Мать на этом деле слегка тронулась умом, перестала интересоваться чем-либо вокруг, опустилась, по многу месяцев проводила в психбольнице и в конце концов там же угасла. Рассказывая все это, Верка смотрела в стенку за моей спиной, но мне казалось, что она не видит и ее. Выговорившись, вдруг словно вынырнула из-под тяжелой холодной волны, потрясла головой и жалко улыбнулась:

— Хороша семеечка, да? А я ведь, между прочим, театральный все-таки кончила, правда, заочно. Теперь вот по кастрюлям... — Но тут же сама себя резко оборвала, словно крюком подцепила и вздернула, заговорила ровно и по-деловому: — Ну, ничего. Я, как раньше говорили, эмансипэ, давно уж привыкла рассчитывать только на себя. Железная женщина, гвозди можно делать. Давай теперь ты. Рассказывай про Женьку.

Я, как мог, изложил. Про то, что узнал от Котика. Про свою версию его смерти. Про арефьевскую кому. Верка все это выслушала до конца, ни разу не перебив, не задав ни одного вопроса. Я думал — из вежливости. Оказалось — потому что с самого начала не поверила ни во что. О дяде Глебе ей, конечно, известно, часто навещала его в больнице, последний раз приехала как раз в тот день, когда старика увезли в реанимацию. А про Женьку в милиции сказали, что маньяк или просто хулиган. Про Костю — самоубийство.

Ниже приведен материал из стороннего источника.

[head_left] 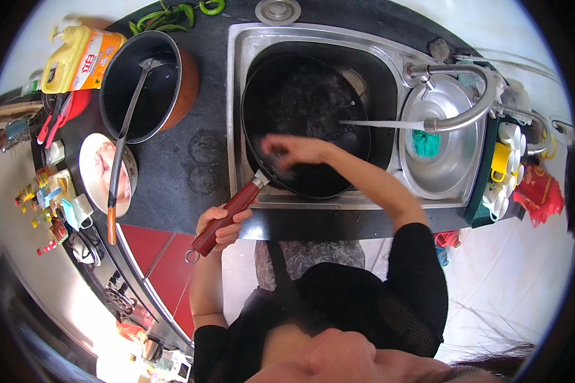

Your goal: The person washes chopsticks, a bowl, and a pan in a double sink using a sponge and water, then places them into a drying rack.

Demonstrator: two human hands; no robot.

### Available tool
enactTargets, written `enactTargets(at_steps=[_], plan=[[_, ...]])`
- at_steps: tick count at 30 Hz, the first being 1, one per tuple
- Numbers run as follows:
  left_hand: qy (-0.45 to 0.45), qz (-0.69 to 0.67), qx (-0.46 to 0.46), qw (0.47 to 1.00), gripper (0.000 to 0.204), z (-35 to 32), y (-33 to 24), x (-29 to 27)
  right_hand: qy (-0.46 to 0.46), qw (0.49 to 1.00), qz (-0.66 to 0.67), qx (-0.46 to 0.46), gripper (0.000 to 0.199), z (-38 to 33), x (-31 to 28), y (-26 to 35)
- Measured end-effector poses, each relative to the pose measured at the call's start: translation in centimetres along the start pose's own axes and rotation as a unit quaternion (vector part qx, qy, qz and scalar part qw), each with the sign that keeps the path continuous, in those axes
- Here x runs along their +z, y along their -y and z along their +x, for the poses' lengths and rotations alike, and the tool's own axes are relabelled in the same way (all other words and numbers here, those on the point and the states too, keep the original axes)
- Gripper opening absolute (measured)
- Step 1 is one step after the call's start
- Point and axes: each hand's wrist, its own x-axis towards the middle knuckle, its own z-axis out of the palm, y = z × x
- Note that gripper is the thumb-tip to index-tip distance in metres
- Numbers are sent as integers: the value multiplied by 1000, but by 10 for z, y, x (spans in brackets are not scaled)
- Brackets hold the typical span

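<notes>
A black frying pan (326,153) sits in the left basin of the steel sink (236,127). Wrapped round its reddish-brown handle (241,199) is my left hand (216,228), by the front edge of the counter. My right hand (291,150) reaches over the pan's left inner side, its fingers smeared by motion. Whether those fingers touch the pan or hold anything cannot be made out. Water (380,124) streams leftward from the curved metal faucet (485,105) into the pan, where the surface looks wet and rippled.
Left of the sink stand a deep pot (182,89) with a long spatula (129,108) across it, and a bowl (86,169) of raw meat. Green peppers (166,18) lie behind. A green scrubber (426,143) rests in the right basin; cups (501,163) stand beyond.
</notes>
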Motion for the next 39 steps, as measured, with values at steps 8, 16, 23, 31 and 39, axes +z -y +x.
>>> enactTargets(at_steps=[8,16,23,31,39], plan=[[13,17,-13,1000,59,5,3,4,-213,739,-580,270,39,-60,-107,-88],[-2,6,18,1000,60,1,5,3,126,936,-275,180,40,-76,-79,-79],[-23,10,15,1000,59,8,12,15,-301,806,-438,261,55,3,-5,-56],[-45,62,43,996,58,6,21,31,168,982,67,51,43,-63,5,-4],[-28,59,8,998,59,6,15,24,-416,661,-592,199,30,-18,-100,-90]])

— Ты же по телефону сказал, что знаешь точно, кто ее убил? — она теперь смотрела на меня холодными прищуренными глазами.

— Я сказал не так, — мне очень не хотелось оправдываться, залезать в словесные дебри, и это раздражало, но другого выхода не виделось. — Я сказал, что знаю кое-что о ее смерти и о том, кто это мог сделать. А главное, зачем. Котик считал, что в этом могли быть заинтересованы другие наследники...

— Другие — в том числе я? — ее лицо побелело и застыло, как припорошенная снегом льдина.

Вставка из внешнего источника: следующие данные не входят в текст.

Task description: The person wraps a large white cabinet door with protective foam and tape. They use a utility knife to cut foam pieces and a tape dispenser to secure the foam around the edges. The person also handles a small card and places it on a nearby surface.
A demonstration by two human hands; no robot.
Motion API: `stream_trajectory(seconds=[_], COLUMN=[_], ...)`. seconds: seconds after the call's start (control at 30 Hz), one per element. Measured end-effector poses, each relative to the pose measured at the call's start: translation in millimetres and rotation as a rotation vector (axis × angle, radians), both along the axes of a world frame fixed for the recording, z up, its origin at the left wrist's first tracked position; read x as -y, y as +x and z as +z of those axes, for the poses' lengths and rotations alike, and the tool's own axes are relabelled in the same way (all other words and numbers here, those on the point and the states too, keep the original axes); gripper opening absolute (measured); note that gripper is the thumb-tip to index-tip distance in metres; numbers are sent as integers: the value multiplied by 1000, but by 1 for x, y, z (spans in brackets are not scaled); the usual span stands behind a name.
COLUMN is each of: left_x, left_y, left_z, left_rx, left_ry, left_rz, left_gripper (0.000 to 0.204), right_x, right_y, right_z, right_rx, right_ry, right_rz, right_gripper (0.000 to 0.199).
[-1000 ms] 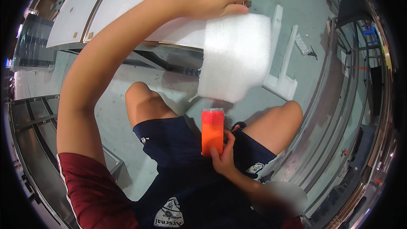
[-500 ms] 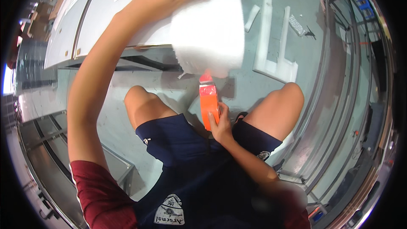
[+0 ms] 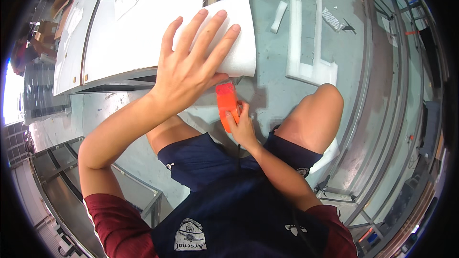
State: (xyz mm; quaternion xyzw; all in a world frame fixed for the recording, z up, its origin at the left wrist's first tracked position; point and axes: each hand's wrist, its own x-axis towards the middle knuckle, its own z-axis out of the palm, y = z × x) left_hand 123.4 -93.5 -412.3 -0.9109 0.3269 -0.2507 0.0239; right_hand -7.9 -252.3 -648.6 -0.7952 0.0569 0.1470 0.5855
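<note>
A white foam sheet [image 3: 243,38] wraps around the right end of a white panelled cabinet [image 3: 148,24]. Over it my left hand [image 3: 189,69] is open, fingers spread, palm toward the foam; whether the whole palm presses on it I cannot tell. My right hand [image 3: 245,128] grips an orange tape dispenser [image 3: 226,106] just below the foam's near edge. The dispenser's red front end points up toward that edge, close to my left thumb. Whether any tape runs from it to the foam is hard to see.
White foam offcuts [image 3: 306,69] lie on the grey-green floor right of the cabinet, beside a small patterned packet [image 3: 333,20]. Metal rails [image 3: 377,100] run along the right side. A metal frame [image 3: 138,191] stands at the lower left. My bare knees flank the work.
My left hand has come back from the far side of the foam and now spreads over its near face. The foam and the tape dispenser have shifted left, the dispenser also slightly upward.
</note>
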Motion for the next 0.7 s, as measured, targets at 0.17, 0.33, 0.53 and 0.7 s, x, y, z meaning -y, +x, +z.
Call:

— Теоретически — да, но... — я развел руками, с отчаянием понимая, что сейчас она просто укажет мне на дверь, и этим все кончится. — Мне кажется, тебя он не считал способной...

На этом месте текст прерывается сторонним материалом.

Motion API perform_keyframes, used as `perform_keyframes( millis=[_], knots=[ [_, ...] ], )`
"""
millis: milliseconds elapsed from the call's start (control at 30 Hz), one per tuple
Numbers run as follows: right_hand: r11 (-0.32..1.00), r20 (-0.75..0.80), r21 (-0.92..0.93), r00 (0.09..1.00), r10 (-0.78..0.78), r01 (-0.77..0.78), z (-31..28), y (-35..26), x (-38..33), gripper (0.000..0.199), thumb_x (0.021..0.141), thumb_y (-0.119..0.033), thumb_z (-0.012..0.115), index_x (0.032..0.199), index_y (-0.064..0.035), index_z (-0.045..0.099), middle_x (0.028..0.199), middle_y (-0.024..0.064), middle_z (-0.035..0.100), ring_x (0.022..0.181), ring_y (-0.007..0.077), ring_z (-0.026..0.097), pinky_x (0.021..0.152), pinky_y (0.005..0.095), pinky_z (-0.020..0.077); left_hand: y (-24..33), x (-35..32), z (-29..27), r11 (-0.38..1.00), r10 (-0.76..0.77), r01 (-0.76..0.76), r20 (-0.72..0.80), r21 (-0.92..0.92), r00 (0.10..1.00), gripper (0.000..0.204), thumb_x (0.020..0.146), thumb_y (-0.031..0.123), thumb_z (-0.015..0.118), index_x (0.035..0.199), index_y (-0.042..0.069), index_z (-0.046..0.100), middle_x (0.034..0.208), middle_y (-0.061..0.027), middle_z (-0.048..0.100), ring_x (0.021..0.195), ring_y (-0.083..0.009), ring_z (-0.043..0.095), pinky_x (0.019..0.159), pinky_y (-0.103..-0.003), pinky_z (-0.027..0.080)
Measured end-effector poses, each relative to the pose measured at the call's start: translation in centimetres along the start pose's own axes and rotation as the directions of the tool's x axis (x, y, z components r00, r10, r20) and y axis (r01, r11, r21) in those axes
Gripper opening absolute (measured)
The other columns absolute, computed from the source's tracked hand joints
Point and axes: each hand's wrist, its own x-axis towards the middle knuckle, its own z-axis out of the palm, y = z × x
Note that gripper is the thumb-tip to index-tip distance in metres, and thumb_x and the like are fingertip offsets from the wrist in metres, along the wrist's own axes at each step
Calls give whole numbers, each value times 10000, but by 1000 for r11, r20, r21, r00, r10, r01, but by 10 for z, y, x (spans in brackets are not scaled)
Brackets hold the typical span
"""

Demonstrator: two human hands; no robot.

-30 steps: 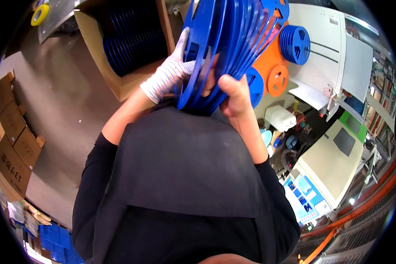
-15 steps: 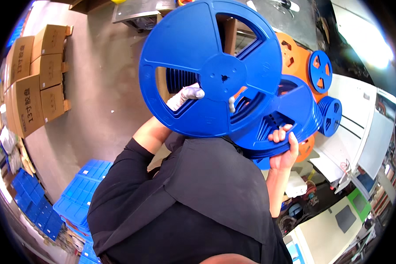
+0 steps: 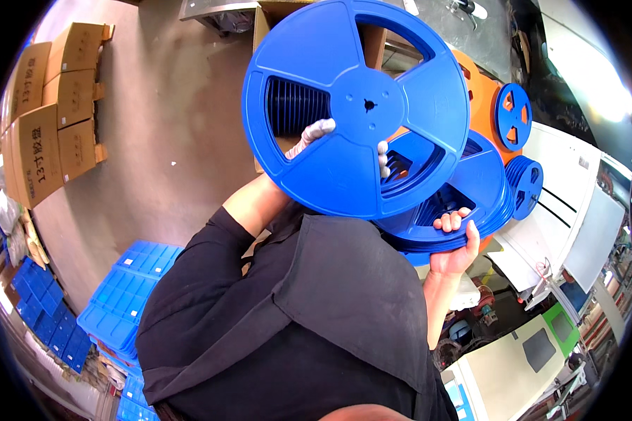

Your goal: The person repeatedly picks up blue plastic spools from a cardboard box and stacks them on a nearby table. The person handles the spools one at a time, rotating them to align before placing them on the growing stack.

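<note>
My left hand (image 3: 314, 137), in a white glove, has its grip closed on a single blue reel (image 3: 356, 105): the fingers come through one spoke opening and a fingertip shows at another opening right of the hub, so the reel is held up flat, facing me, in front of my chest. My bare right hand (image 3: 456, 242) has its grip curled up around the lower rim of a stack of blue reels (image 3: 463, 203), thumb and fingers hooked over its edge; the stack sits tilted just behind and to the right of the single reel, partly hidden by it. Behind both stands an open cardboard box (image 3: 274, 21) with more blue reels inside. Farther right hang orange and blue reels (image 3: 512, 116). On the floor to my left lie blue trays (image 3: 130, 295) and cardboard cartons (image 3: 42, 140).
</note>
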Motion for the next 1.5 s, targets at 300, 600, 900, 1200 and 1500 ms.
perform_keyframes(
  millis=[300,600,900,1200,1500],
  knots=[
    [999,-28,-48,999,25,-27,7,3,5,250,889,-225,529,1062,-45,518,797,46,513,749,171,493,756,363,449,30,16,-13,999,42,-40,81,-27,996,766,770,604,632,1270,38,496,1199,-144,583,1192,-329,523,1042,-466,417],
    [994,-29,-69,996,88,-89,19,7,21,267,876,-232,543,1062,-44,513,803,49,520,752,174,497,767,363,443,48,1,-22,992,124,-119,117,-46,985,730,802,576,612,1270,32,481,1197,-171,579,1231,-338,499,1030,-502,426],
    [979,-130,-172,988,86,-108,31,40,21,277,846,-251,561,1030,-48,521,751,57,519,688,193,516,699,378,476,99,-48,-93,793,591,-251,-602,555,537,514,763,177,758,1210,121,511,936,-101,625,846,-250,644,783,-431,564],
    [948,-256,-206,948,188,-243,34,63,19,318,839,-246,565,1057,-25,499,751,76,531,688,197,525,712,370,474,225,-44,-217,748,574,37,-675,662,464,393,727,242,799,1035,170,566,778,-34,595,717,-194,604,666,-362,533],
    [944,-372,-179,907,198,-279,26,66,20,359,799,-256,614,1049,-24,506,735,80,544,680,205,538,701,374,468,265,-2,-250,775,486,155,-734,613,475,415,707,323,810,1012,132,603,839,-73,643,757,-228,621,714,-395,534]
  ],
)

Если она воспримет это как комплимент, то еще ничего. А если обидится? «Дура», запятая, «временами». Но Верка, оказывается, думала совсем о другом.

— А Костя не объяснил тебе заодно, откуда он знал, кому полагается наследство, а кому нет? — вкрадчиво осведомилась она.

— Не объяснил, — вынужден был признать я. — Но он предполагал, что...

Выражение Веркиного лица практически не оставляло мне шансов на продолжение разговора. И я понял, что настало время для последнего из припасенных аргументов. Если и он окажется холостым выстрелом, придется сдаться. Но шарахнуло так, что я и предположить не мог.

— Ты знаешь, что это такое? — спросил я, извлекая из кармана маленький металлический цилиндрик с насечками и дыркой.

Если бы на моей ладони вместо кусочка мертвого железа оказалась живая сколопендра, это не произвело бы большего эффекта.

— Откуда это у тебя? — помертвевшими губами спросила Верка. Я явственно увидел, что под толстым мужским свитером «железную женщину» бьет натуральный колотун. Обхватив себя руками за плечи, тщетно стараясь унять непроизвольно возникшую дрожь, она еще раз спросила почти шепотом: — Откуда?

— Котик дал. Перед самой своей смертью, — честно ответил я, пораженный такой ее неожиданной для меня реакцией. И вдруг меня, словно током, ударило, осенило, озарило: — У тебя такой же, да? Скажи, у тебя тоже есть такой?

С полминуты, наверное, Верка смотрела на меня пустыми, невидящими глазами, будто не слышала моего вопроса. Потом словно очнулась, резко встала, повернулась ко мне спиной и глухо сказала:

— У меня голова что-то ужасно разболелась. Уходи, Стае.

— Так ты знаешь, что это такое? — надавил я.

Но это оказался случай, когда давить не следовало.

— Не знаю. Уходи, — не поворачиваясь, процедила она сквозь зубы. И вдруг закричала громко, визгливо, по-бабьи: — Уходи! Уходи! Голова сейчас треснет, не понимаешь, что ли! Уходи!

Следовало констатировать, что запланированный мною эффект неожиданности при встрече с первым из предполагаемых наследников Глеба Саввича, безусловно, был достигнут. Оставалось неясным лишь, для кого неожиданность оказалась эффективнее: для Верки или для меня?